— «Я решил молчать, изложив письменно, в скрытой форме, эти события, потому что я бы имел, пока живу, от этого слишком много неприятностей с местными властями, как и мои последователи в будущем. Режимы, религиозные секты и партии будут сменять друг друга столь неожиданно, что, если бы я сегодня открыто рассказал обо всем грядущем Королю и Церкви, это пришлось бы не по вкусу и они заклеймили бы все, что должно произойти в последующие столетия.
Вспомним здесь поучение нашего Спасителя: „Не давайте святыни псам и не бросайте жемчуга вашего перед свиньями, чтобы они его не попрали ногами своими и, обернувшись, не растерзали вас“ (Мф. 7:6).
Поразмыслив над этой фразой, я предпочел перенести все это на бумагу и не обращаться устно к своим современникам.
Затем я хотел рассказать людям о приходе коммунизма словами и фразами с завуалированным смыслом, раз уж это необходимо, так как это чрезвычайно серьезно, учитывая эпоху, в которую мы живем, но так, чтобы не оскорбить ничей нежный слух.
Ты утаил сие от мудрых и разумных, то есть от могущественных и королей; Ты открыл это простым и слабым.
Ясновидящие получили от бессмертного Бога и добрых ангелов дар, с помощью которого они видят и предсказывают события далекого будущего. Ибо ничто не происходит без Его участия…»

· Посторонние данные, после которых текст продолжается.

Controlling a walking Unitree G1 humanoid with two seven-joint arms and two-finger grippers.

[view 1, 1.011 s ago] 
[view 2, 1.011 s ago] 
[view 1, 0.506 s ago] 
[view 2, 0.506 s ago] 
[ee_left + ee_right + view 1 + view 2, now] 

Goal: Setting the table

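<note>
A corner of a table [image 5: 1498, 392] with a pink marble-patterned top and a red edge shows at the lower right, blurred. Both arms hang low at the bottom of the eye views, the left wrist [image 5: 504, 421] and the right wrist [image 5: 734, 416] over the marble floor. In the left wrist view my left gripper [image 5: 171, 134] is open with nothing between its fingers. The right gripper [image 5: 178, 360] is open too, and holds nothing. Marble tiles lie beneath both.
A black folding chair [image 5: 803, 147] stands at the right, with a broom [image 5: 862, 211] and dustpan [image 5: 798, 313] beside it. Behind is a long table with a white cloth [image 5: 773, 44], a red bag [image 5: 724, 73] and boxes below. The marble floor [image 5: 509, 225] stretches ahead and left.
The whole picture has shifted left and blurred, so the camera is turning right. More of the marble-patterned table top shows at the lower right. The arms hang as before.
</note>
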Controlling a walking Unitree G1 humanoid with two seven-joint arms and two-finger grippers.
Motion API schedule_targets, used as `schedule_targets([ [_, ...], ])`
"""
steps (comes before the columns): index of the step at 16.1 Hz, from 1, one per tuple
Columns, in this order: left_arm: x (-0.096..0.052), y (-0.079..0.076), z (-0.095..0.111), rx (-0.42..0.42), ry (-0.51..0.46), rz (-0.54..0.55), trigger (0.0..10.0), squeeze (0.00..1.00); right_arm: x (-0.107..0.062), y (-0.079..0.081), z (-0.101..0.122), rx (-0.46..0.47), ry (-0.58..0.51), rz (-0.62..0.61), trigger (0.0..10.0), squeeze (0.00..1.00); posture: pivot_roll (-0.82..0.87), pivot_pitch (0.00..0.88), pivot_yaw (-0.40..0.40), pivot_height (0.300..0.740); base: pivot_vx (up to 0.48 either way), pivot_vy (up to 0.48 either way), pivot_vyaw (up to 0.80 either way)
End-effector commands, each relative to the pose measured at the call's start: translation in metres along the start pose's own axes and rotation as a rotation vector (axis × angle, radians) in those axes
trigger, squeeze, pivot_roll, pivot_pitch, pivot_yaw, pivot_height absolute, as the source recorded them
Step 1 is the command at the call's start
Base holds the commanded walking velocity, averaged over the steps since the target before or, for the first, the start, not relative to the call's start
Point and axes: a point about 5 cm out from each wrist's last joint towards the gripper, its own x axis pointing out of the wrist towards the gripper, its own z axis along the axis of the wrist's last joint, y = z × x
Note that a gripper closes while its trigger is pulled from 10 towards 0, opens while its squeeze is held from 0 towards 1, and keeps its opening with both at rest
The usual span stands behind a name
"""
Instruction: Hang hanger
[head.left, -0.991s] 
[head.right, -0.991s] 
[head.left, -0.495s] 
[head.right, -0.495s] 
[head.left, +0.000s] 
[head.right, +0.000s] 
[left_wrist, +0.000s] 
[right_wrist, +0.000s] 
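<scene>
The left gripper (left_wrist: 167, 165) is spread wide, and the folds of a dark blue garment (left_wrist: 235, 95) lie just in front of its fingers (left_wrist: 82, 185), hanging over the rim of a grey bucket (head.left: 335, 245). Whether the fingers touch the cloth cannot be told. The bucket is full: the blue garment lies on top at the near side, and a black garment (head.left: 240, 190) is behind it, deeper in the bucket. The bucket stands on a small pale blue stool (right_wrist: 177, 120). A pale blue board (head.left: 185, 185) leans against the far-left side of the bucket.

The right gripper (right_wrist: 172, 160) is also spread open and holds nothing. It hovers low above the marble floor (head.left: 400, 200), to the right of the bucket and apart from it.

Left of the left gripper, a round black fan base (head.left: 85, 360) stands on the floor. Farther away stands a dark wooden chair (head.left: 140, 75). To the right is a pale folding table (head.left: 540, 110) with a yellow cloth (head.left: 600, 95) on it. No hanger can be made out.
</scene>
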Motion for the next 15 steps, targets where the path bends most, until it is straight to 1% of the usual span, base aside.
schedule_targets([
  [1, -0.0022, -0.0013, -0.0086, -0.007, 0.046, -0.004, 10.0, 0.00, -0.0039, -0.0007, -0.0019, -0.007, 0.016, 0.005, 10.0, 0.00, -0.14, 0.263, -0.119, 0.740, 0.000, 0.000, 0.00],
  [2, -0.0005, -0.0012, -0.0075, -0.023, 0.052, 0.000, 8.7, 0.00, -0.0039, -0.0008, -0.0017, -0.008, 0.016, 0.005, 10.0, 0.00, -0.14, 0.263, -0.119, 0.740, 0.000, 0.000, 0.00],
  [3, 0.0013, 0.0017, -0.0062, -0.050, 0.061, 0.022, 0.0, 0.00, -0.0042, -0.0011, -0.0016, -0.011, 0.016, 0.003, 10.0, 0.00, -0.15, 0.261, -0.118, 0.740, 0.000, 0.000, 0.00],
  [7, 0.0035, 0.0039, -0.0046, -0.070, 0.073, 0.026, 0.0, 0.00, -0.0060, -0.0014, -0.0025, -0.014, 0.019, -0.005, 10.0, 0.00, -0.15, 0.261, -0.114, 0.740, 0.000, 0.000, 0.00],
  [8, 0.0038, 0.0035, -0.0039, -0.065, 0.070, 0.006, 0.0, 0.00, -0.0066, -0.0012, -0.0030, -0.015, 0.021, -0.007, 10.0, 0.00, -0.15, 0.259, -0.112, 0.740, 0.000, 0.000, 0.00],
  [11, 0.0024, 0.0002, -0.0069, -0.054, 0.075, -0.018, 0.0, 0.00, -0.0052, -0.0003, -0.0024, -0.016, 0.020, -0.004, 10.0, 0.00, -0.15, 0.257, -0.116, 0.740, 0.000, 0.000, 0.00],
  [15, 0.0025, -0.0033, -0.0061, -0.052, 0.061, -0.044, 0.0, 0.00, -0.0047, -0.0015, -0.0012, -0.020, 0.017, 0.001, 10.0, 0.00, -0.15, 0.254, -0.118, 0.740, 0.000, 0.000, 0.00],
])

Издатель глубоко задумался. Ему показалось, что он увидел перед собой покрытое морщинами лицо автора. Прошло много времени, пока лионец снова не погрузился в такой таинственный, но в то же время понятный текст:
— «Могущество ангелов так велико и так велика красота „увиденного душой“, что чувство благотворного экстаза пронизывает ясновидца, подобно солнечным лучам, согревающим тела живые и неживые.
Что до нас, простых смертных, нам с нашим скромным человеческим разумом не дано ничего знать о тайных предначертаниях Бога. Ибо „о дне же том и часе никто не знает“ (Мф. 24:36). Некоторые люди, как и раньше, могут читать тайные предзнаменования, которые Создатель пожелал открыть через видения души и традиционную юдициарную астрологию. При наличии некоторой практики, астрология дает выдающиеся результаты: наступает божественное озарение, позволяющее предвидеть человеческие и Божественные намерения, так как Богу угодно видеть свои творения завершенными».
Боном улыбнулся. Нострадамус великолепно-таки понимал, как подбросить суеверным читателям бесполезные обрывки фраз о добрых и злых ангелах. Для мыслящих читателей Мишель написал:
— «…скрытые пророчества, порожденные духовным озарением, кажутся порой неясными.
Если смотреть ночью на звезды, можно непроизвольно заговорить и начать писать; все послушно воле Бога, Великого и Вечного, который есть начало всех начал.
Хочу добавить, сын мой, что, хотя я и назвался пророком, я не хочу сейчас присваивать себе это возвышенное имя Того, кого сегодня зовут пророком, раньше звали ясновидцем. Тем не менее, пророк не видит отчетливо то, что является ему как в Божественном, так и в человеческом отношении, ибо увиденные события слишком далеки…»
Mace Боному вспомнился разговор, состоявшийся у него с ясновидцем из Салона несколько месяцев назад; речь тогда шла о том самом фантастическом, что так смутно переливалось и в прочитанных строчках.
— Предположим, — сказал врач, — еще сегодня ты зачал сына, и его род размножился в течение одного или двух столетий. И был бы среди потомков один, кто обрушил бы великие беды на людей: воин, полководец, властолюбец. Я увидел бы его в будущем, смог бы разглядеть его дела, я бы сострадал его жертвам! Однако я бы уничтожил зло уже в его первом безвредном начале — в тебе, Масе. Я мог бы в определенную ночь помешать тебе зачать ребенка от конкретной женщины. И никогда бы не появился этот воин, полководец и властолюбец, согласись со мной. Несчастье было бы предотвращено, не так ли?
Боном согласно кивнул головой, но Нострадамус тут же набросился на него:
— Нет! Ты лжешь самому себе! Ибо ты не подозреваешь, что из произвольно возникших кровавых троп могли бы возникнуть тысячи других, не менее страшных путей! Будущее, которое обнаруживает себя в преломлении граней, расщепилось бы само на мириады других граней! И кто тогда взвесит, измерит и разгадает их? Кто задумается над тем, способствовал ли я бесконечному благу или бесконечному злу благодаря тому, что помешал твоему соитию?!
— Но это значило бы, что, уходя от судьбы, мы возвращаемся к ней, что мы совсем бессильны перед судьбой? — воскликнул издатель. — Ты в самом деле веришь в это, Мишель? В конце концов, не хватаешься ли ты, как утопающий за соломинку, за бессмыслицу или слепой случай?